- **TASK DIRECTIONS**: Starting from the line with "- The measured" and going up to and including the line with "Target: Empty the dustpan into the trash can", copy the listing below exactly. Leave all images out.

(DATASET EXTRACT Opens)

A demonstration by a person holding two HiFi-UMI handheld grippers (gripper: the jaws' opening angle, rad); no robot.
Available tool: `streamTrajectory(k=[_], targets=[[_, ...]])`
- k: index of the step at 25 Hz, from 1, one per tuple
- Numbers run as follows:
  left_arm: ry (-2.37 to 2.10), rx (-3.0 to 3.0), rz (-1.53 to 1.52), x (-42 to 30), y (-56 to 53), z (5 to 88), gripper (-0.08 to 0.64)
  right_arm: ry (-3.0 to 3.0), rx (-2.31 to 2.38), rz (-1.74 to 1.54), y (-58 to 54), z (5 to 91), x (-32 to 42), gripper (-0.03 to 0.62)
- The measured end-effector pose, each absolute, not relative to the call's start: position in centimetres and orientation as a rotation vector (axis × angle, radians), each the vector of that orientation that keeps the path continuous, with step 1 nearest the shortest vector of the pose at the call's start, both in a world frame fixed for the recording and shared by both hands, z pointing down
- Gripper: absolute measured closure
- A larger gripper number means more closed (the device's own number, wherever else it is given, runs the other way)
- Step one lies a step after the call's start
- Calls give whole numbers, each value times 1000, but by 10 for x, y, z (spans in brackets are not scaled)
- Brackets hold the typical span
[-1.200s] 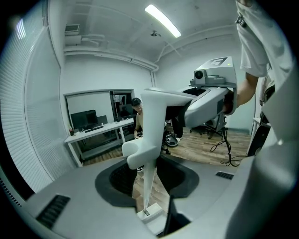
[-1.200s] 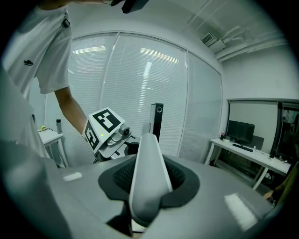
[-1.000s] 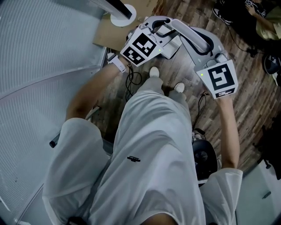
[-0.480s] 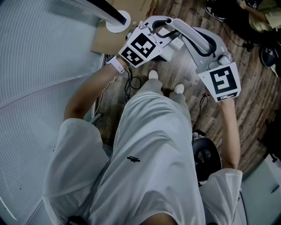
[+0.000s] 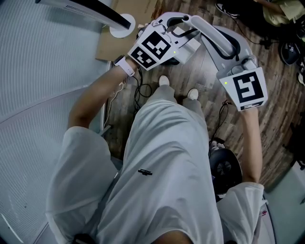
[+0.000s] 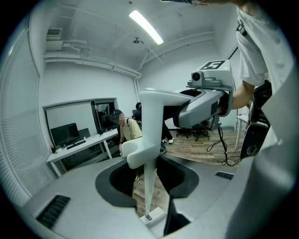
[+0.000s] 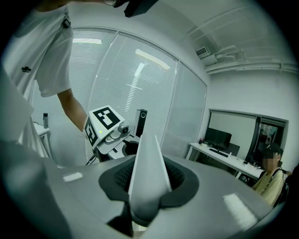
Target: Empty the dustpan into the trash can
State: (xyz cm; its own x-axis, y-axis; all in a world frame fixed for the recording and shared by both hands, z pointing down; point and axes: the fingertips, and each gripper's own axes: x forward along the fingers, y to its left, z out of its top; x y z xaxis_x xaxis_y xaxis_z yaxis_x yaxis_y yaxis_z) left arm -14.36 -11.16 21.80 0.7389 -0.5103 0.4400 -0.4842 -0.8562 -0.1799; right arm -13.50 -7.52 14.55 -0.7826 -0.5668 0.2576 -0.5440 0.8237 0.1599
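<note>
A white plastic dustpan [image 5: 212, 34] hangs between my two grippers over the wood floor. In the head view only its arched part shows, in front of the person's shoes. My left gripper [image 5: 183, 45] is shut on one end; in the left gripper view the dustpan's [image 6: 152, 121] upright white bar stands between the jaws of the left gripper [image 6: 152, 196] and bends toward the right gripper [image 6: 205, 100]. My right gripper [image 5: 233, 55] is shut on the other end, a tapered white blade [image 7: 147, 168] wedged in the right gripper [image 7: 145, 196]. No trash can is in view.
A blind-covered glass wall [image 5: 43, 71] runs along the left. Near it lie a cardboard sheet [image 5: 112, 45] and a white round stand base [image 5: 121, 24]. Cables [image 5: 138, 88] trail on the floor. A seated person [image 5: 281, 12] is at the top right, and desks with monitors [image 6: 70, 135] stand beyond.
Both grippers have risen and moved away from the body together, carrying the dustpan between them. The grip of each looks the same.
</note>
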Motion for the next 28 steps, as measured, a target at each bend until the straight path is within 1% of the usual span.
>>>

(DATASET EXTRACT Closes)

- **TASK SOLUTION**:
- The measured end-effector pose, each absolute, not relative to the call's start: position in centimetres and orientation as a rotation vector (axis × angle, radians), each the vector of that orientation that keeps the path continuous, with step 1 nearest the shortest vector of the pose at the call's start, both in a world frame fixed for the recording and shared by both hands, z pointing down
- Gripper: absolute measured closure
- A larger gripper number means more closed (the device's own number, wherever else it is given, runs the other way)
- Step one lies a step after the call's start
- Calls give whole numbers, each value times 1000, but by 10 for x, y, z (spans in brackets are not scaled)
- Brackets hold the typical span
[-1.200s] 
[-1.200s] 
[-1.000s] 
[-0.480s] 
[+0.000s] 
[+0.000s] 
[+0.000s] 
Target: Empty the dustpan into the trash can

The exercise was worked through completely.